■ Task description ■
The answer is the line that contains "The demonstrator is" followed by every later line of the entries below, each repeated exactly, and nothing else.

..........

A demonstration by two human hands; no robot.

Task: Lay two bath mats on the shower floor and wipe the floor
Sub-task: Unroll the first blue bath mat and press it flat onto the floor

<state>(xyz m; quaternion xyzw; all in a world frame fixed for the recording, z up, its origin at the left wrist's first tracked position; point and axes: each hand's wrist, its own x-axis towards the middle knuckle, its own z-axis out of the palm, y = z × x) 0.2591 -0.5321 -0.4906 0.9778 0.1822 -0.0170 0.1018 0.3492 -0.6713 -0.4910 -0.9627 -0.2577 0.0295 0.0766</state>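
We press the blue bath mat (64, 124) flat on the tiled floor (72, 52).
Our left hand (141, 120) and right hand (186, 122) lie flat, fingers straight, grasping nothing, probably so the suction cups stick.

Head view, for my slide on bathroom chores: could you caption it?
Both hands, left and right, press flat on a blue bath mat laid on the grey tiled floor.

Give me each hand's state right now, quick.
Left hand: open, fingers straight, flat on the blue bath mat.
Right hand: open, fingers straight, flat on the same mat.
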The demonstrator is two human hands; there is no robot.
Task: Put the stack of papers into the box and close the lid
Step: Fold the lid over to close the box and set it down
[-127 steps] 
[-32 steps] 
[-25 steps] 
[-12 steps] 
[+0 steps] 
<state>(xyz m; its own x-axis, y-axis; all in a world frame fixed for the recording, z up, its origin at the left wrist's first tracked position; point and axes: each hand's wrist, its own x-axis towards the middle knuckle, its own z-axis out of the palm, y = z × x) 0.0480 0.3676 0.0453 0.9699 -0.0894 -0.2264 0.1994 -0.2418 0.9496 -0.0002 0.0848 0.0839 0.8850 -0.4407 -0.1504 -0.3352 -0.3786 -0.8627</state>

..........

■ Your solution ■
The demonstrator is two human hands; there is no robot.
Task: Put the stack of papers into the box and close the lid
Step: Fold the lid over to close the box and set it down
[-127 steps] 
[-32 steps] 
[-25 steps] 
[-12 steps] 
[+0 steps] 
<state>(xyz m; its own x-axis, y-axis; all in a world frame fixed for the recording, z up, its origin at the left wrist's first tracked position; point and axes: each hand's wrist, its own x-axis towards the middle knuckle, its own z-axis out of the palm, y = z × x) 0.0480 0.3676 0.0453 0.9699 -0.0894 -0.2264 0.1994 -0.2418 0.9496 -0.0002 0.0848 0.0839 0.8850 -0.4407 -0.1504 -0.3352 -0.3786 -0.8627</state>

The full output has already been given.